- _WHAT THE EXERCISE ASKS_:
With pictures removed, print the listing exactly.

* * *

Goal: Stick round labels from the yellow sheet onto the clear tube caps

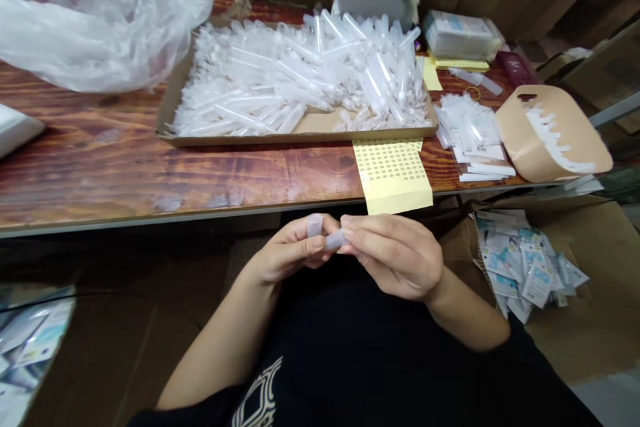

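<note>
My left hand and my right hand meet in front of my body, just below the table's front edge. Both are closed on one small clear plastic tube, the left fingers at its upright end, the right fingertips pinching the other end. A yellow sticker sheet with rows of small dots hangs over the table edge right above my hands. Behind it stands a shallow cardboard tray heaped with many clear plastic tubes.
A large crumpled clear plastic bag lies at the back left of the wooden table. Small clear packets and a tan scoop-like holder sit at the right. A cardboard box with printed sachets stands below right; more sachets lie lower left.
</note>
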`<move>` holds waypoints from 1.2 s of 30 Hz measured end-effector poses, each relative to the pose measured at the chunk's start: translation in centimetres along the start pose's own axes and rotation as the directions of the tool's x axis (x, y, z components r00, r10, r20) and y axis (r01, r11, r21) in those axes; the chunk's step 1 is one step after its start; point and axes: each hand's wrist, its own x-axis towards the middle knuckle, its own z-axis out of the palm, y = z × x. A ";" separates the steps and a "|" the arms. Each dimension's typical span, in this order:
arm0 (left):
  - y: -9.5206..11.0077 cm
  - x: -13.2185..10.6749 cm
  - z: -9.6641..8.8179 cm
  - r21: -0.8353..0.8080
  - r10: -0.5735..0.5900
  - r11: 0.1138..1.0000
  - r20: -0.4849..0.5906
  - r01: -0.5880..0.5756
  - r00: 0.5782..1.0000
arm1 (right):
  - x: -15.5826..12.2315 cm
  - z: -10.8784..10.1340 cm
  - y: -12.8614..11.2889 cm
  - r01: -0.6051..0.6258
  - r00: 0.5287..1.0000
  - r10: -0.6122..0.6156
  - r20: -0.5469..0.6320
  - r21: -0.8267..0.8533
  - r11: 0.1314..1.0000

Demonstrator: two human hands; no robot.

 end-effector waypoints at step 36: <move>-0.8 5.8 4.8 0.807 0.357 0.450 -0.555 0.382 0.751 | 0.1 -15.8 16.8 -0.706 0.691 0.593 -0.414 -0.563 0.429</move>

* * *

- _OUTPUT OF THE TASK_:
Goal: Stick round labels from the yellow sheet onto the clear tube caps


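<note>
My left hand and my right hand meet in front of my body, just below the table's front edge. Both are closed on one small clear plastic tube, the left fingers at its upright end, the right fingertips pinching the other end. A yellow sticker sheet with rows of small dots hangs over the table edge right above my hands. Behind it stands a shallow cardboard tray heaped with many clear plastic tubes.
A large crumpled clear plastic bag lies at the back left of the wooden table. Small clear packets and a tan scoop-like holder sit at the right. A cardboard box with printed sachets stands below right; more sachets lie lower left.
</note>
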`<move>` holds waypoints from 1.2 s of 30 Hz measured end-effector poses, each relative to the pose measured at the chunk's start: translation in centimetres along the start pose's own axes and rotation as the directions of the tool's x axis (x, y, z components r00, r10, r20) and y axis (r01, r11, r21) in those axes; the chunk's step 1 is one step after its start; point and axes: each hand's wrist, its own x-axis towards the middle knuckle, its own z-axis out of the palm, y = z × x. A ";" separates the steps and a "|" the arms. Each dimension's typical span, in this order:
arm0 (left):
  - y: -9.5206..11.0077 cm
  - x: -13.2185..10.6749 cm
  - z: -9.6641..8.8179 cm
  - r21: -0.8353..0.8080
  - r10: -0.5735..0.5900
  - r11: 0.1138..1.0000
  - r20: -0.4849..0.5906
  - r01: -0.5880..0.5756
  - r00: 0.5782..1.0000
arm1 (right):
  - x: -15.5826..12.2315 cm
  - z: -10.8784..10.1340 cm
  - y: -12.8614..11.2889 cm
  - r01: -0.6051..0.6258
  - r00: 0.5287..1.0000
  - r10: -0.6122..0.6156
  - r20: -0.5469..0.6320
  - r21: -0.8267..0.8533
  - r11: 0.1314..1.0000

Demonstrator: two human hands; no robot.

 end-effector waypoints at step 36: <move>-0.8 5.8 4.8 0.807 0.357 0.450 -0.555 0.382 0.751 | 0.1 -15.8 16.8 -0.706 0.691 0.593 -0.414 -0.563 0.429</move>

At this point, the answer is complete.